También hay que reconocer lo bien trabajados que están los vínculos entre personajes, porque no sólo están bien construidos individualmente: la red de conexiones entre ellos es muy compleja, trabaja con variaciones de tiempo y espacio, y que nunca confunden tanto como para perderse en el curso de la historia. Quizá podamos desengancharnos en algún instante, pero rápidamente volvemos al ruedo. Es que nunca es excesivamente complicada una obra tan sencilla como la intimidad de una selección escueta de hombres y mujeres que interactúan.
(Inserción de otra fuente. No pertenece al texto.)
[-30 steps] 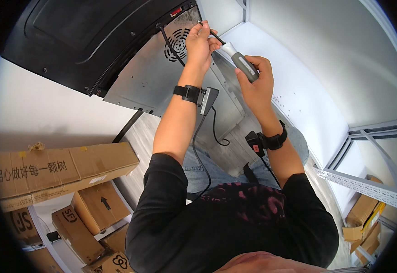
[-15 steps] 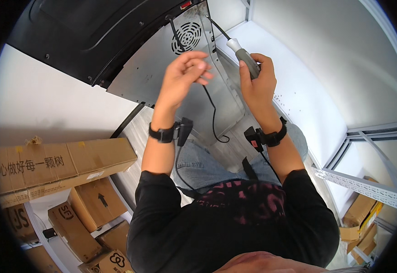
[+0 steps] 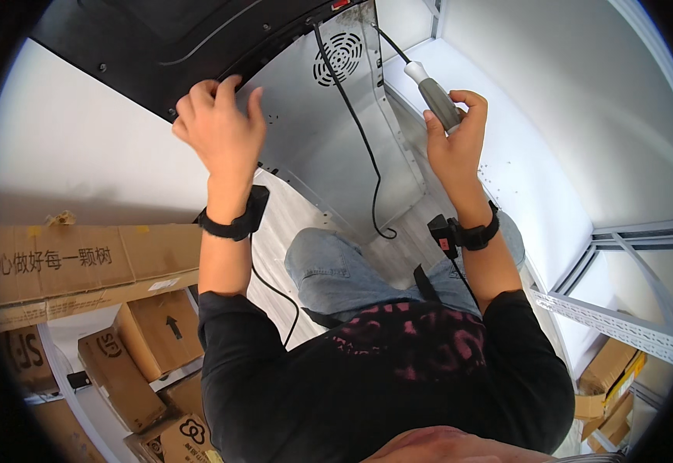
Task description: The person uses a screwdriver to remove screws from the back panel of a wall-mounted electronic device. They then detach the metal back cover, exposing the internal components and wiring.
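Note:
A grey-handled screwdriver [image 3: 438, 100] is gripped in my right hand [image 3: 460, 143], its long dark shaft slanting up and left to the far right corner of a metal panel [image 3: 317, 143]. That panel has a round pattern of vent slots. My left hand [image 3: 224, 127] is open, its fingers spread and a little bent, over the line where the panel meets a black cover [image 3: 189, 54]. Whether its fingertips touch the edge I cannot tell. A black cable [image 3: 361, 127] hangs from the far edge across the panel and curls at its lower end.
Several cardboard boxes [image 3: 105, 266] fill shelves at my left. A white wall board [image 3: 74, 147] rises beyond them. Along the right run a white ledge [image 3: 506, 131] and a perforated metal shelf beam [image 3: 614, 320], with more cartons [image 3: 610, 366] below.
My left hand has moved left, from in front of the vent and cable to the black cover's edge, and its fingers have spread. My right hand still holds the screwdriver in the same corner.

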`<state>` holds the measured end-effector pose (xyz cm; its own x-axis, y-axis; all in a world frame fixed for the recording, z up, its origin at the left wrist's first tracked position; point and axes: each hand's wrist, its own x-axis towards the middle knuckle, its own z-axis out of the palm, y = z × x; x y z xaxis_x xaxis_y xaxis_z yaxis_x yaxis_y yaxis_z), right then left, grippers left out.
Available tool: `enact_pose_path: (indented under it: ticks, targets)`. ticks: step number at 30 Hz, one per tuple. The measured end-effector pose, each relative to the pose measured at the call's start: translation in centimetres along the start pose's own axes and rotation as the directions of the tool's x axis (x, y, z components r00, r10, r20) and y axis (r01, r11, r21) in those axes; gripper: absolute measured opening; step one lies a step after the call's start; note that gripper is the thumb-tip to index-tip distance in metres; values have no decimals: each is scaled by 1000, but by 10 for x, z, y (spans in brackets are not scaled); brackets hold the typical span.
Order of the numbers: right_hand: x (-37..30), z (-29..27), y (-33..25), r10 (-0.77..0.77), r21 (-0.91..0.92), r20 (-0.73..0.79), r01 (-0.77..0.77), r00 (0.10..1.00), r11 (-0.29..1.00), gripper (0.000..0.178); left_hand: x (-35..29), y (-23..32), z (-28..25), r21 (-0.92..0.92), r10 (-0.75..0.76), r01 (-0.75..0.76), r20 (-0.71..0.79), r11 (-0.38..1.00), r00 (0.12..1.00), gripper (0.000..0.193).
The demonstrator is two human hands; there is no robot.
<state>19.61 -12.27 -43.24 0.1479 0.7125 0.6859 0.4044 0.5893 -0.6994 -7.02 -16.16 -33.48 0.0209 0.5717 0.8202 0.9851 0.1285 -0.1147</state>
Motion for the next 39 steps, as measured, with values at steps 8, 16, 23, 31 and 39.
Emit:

La complejidad está en la profundidad emocional y en el método de la narración. Akin realiza un guión muy bueno que da cuenta de todas estas cosas, y que camina gracias a las sugerencias. Por eso, quizá puede esperarse de un hombre que sugiere tan bien, que el final sea un poco más concreto. Puede funcionar para aflorar las emociones del espectador, que ha atravesado la angustiosa búsqueda de la libertad de los personajes, pero también para comprender qué pasa con ellos. Porque claro, tras dos horas de desencuentros, no hay garantías de que el final sea algo feliz. Lo es, sólo porque los hombres tienen buenas intenciones (están dispuestos a rehacer una vida, a resignificarla), pero nunca podemos intuir con certeza que el viento, el agua, la naturaleza o el destino, así como antes, no les juegue a estos seis condenados a la desgracia y a la frustración una mala pasada. Sólo queda el mar, la música, las dedicatorias, la alegría de habernos dejado llevar al otro lado por la bella sinfonía de la vida, y la punzante sensación de hallarnos incompletos, como de una insatisfacción que, por supuesto, no se corresponde con lo que nos pasa durante el resto de este gran drama social.